El Gobierno Nacional junto con la Alcaldía Mayor de Bogotá han acordado aplazar, sin una fecha específica, los pagos planificados para las construcciones del metro de Bogotá, particularmente para el año fiscal 2025. En cambio, las dos entidades han optado por enfocar sus recursos económicos en mejorar el sistema de transporte público impulsando la movilidad sostenible mediante la implementación de autobuses eléctricos para TransMilenio.
El ajuste en los compromisos de financiación se formalizó en una serie de documentos que detallan la nueva hoja de ruta en materia de infraestructura de transporte para la capital colombiana. Según lo pactado, los recursos que originalmente se proyectaban para cubrir parte de las obras de la primera línea del metro, quedarán aplazados debido a restricciones fiscales y la priorización de otros componentes del sistema masivo.
La resolución no supone dejar de lado el proyecto metro, sino que significa una reorganización en la entrega de los fondos. El gobierno nacional sigue comprometido a colaborar económicamente en el proyecto ferroviario más importante de la urbe, aunque ahora se realizará de manera más gradual. Al mismo tiempo, se decidió acelerar la renovación de los vehículos de TransMilenio, con la compra de nuevos autobuses eléctricos que ayuden a disminuir las emisiones contaminantes y a mejorar la calidad del aire en la ciudad principal.
El cambio en las prioridades presupuestales responde, en parte, a los lineamientos del actual Plan Nacional de Desarrollo, que contempla una transición hacia modelos de transporte urbano más limpios. Las metas ambientales, junto a la necesidad de responder a la creciente demanda de usuarios en troncales críticas, motivaron el redireccionamiento de los recursos.
Para la Alcaldía de Bogotá, la incorporación de buses eléctricos no solo es un paso estratégico hacia la sostenibilidad, sino una respuesta inmediata a los problemas de movilidad urbana que no pueden esperar la finalización del metro. Las nuevas unidades, que empezarán a llegar durante el segundo semestre de 2025, operarán principalmente en las troncales de mayor afluencia y reemplazarán buses articulados que han superado su vida útil.
Por su parte, el Ejecutivo justificó la postergación del desembolso para el metro alegando limitaciones fiscales y la necesidad de distribuir con mayor eficiencia los recursos públicos. Sin embargo, reiteró su apoyo estructural al proyecto metro, al considerarlo una obra de interés nacional. En el acuerdo se estipuló que, si las condiciones fiscales lo permiten, se reactivarán los aportes en el presupuesto de 2026.
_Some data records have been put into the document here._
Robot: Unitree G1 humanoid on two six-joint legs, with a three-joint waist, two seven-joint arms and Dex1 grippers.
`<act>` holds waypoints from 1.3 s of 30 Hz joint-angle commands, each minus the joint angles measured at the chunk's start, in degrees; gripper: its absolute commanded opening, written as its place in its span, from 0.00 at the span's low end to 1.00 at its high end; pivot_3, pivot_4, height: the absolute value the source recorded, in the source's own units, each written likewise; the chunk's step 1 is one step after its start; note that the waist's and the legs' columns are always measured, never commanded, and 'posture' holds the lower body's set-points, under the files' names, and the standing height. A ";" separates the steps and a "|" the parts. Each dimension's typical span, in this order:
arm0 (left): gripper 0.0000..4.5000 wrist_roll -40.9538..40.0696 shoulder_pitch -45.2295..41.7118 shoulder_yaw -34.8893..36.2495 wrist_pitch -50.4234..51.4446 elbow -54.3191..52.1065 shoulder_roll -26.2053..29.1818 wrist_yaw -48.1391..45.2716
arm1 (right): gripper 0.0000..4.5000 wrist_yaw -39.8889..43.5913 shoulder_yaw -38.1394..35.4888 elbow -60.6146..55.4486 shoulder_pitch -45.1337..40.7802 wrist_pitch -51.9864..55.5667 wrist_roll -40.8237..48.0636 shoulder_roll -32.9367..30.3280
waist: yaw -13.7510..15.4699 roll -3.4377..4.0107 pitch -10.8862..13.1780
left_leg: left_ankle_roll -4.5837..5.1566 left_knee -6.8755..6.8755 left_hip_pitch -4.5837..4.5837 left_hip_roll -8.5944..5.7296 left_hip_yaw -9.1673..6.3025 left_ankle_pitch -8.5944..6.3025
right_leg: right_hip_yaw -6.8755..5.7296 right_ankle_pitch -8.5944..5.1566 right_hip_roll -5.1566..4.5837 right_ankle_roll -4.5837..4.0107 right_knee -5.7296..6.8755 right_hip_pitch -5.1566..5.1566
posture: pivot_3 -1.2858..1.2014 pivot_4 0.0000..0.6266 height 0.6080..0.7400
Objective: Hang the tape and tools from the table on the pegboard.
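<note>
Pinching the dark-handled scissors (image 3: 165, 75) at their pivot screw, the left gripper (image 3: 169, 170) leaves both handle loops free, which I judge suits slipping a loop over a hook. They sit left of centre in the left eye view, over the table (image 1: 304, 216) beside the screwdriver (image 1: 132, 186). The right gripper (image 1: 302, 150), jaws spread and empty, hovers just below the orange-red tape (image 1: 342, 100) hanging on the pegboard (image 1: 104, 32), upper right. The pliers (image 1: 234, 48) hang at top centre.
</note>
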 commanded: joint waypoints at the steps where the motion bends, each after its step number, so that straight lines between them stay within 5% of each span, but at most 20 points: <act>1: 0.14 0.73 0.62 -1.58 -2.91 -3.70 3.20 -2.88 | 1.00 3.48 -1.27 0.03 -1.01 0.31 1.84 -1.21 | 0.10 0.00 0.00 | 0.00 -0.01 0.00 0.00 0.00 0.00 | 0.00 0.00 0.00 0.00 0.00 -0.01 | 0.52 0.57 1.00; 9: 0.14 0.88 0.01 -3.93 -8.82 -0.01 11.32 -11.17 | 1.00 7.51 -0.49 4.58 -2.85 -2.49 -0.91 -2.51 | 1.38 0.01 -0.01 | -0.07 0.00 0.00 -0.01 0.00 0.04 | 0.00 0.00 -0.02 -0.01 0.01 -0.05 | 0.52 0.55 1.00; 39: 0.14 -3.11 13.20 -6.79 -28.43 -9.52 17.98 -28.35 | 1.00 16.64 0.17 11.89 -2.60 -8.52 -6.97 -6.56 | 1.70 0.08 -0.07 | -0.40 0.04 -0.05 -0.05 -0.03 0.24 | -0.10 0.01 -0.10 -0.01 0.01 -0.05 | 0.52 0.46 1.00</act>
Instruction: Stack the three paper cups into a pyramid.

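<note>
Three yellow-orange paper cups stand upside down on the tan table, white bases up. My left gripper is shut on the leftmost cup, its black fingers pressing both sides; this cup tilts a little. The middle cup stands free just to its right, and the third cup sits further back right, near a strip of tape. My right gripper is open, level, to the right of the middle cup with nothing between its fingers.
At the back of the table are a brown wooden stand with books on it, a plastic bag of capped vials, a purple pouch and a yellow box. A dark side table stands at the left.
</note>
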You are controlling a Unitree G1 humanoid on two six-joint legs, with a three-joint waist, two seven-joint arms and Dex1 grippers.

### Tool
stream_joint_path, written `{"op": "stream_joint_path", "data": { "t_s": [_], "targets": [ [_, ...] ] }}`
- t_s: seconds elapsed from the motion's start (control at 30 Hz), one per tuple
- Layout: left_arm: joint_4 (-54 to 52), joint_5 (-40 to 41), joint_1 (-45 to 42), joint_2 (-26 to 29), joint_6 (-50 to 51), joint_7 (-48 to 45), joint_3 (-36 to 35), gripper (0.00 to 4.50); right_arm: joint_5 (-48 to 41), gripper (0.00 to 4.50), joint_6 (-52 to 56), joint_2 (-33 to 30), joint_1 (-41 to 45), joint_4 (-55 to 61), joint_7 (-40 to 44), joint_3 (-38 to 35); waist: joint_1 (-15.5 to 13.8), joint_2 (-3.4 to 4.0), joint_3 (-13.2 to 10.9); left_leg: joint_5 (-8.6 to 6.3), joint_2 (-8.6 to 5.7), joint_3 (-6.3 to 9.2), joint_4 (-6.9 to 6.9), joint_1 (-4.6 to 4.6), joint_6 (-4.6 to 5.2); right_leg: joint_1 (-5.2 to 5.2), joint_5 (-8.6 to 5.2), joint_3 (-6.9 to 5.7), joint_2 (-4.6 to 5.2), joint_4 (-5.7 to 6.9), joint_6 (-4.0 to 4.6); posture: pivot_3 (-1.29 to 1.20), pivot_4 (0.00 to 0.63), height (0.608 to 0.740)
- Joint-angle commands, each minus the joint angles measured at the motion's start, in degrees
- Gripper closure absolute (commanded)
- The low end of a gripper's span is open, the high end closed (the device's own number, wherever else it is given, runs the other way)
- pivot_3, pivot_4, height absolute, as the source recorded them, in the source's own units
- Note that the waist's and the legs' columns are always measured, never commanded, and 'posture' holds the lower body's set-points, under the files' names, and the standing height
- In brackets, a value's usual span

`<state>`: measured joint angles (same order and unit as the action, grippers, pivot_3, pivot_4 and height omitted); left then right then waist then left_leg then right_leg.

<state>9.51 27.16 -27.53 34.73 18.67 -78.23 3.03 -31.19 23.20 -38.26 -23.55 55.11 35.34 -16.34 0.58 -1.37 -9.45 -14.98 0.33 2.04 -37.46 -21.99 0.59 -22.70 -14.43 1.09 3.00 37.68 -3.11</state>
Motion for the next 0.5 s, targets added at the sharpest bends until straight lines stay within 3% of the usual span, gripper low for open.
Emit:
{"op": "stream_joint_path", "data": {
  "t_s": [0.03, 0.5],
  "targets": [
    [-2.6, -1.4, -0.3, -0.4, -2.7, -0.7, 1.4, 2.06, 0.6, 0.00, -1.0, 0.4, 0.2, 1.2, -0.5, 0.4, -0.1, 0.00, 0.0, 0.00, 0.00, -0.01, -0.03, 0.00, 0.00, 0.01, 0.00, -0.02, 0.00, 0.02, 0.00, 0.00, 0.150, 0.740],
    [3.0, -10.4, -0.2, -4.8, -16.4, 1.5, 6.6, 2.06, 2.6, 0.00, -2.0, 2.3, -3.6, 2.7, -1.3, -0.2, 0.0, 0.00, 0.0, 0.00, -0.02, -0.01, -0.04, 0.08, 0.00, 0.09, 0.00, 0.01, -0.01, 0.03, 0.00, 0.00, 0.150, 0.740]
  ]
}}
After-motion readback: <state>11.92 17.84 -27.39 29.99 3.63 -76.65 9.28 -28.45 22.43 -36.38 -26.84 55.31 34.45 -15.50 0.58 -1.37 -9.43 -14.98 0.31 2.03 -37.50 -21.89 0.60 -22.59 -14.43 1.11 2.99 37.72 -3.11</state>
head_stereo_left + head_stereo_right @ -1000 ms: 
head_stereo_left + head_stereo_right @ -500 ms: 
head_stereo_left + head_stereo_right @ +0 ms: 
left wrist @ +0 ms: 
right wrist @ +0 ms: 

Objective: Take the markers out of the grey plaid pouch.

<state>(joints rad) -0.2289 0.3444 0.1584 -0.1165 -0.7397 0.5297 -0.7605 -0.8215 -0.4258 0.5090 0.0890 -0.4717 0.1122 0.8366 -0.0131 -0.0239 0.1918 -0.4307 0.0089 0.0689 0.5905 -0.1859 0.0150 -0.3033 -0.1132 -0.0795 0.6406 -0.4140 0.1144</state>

El sistema de transporte subterráneo en Bogotá, cuya primera línea fue otorgada en 2019, sigue en etapa de construcción. Los trabajos de infraestructura progresan principalmente en el patio-taller de Bosa y otros puntos en el sur de la ciudad. Sin embargo, los programas han sufrido modificaciones y los retrasos en la entrega de fondos podrían afectar futuros logros contractuales.
Actualmente, en medio de un debate tanto político como técnico respecto al porvenir del sistema de transporte integrado de la ciudad, este cambio en la asignación del presupuesto ha generado opiniones contrastantes. Algunos grupos ponen en relieve la importancia del enfoque sostenible y la respuesta rápida que suponen los autobuses eléctricos, mientras que otros alertan que cualquier retraso en el progreso del metro podría implicar mayores costos en el futuro y obstaculizar la mejora estructural del transporte en Bogotá.
El horizonte permanece disponible para tomar nuevas decisiones en el Congreso, donde se discutirá el presupuesto nacional en los meses venideros. Según los cambios que se hagan, el destino del metro y la extensión del plan de electrificación del transporte podrían reconsiderarse de nuevo. Por el momento, el pacto entre el Gobierno y la Alcaldía significa un reajuste de prioridades dentro de un escenario fiscal complicado, pero con el objetivo compartido de mejorar la movilidad urbana.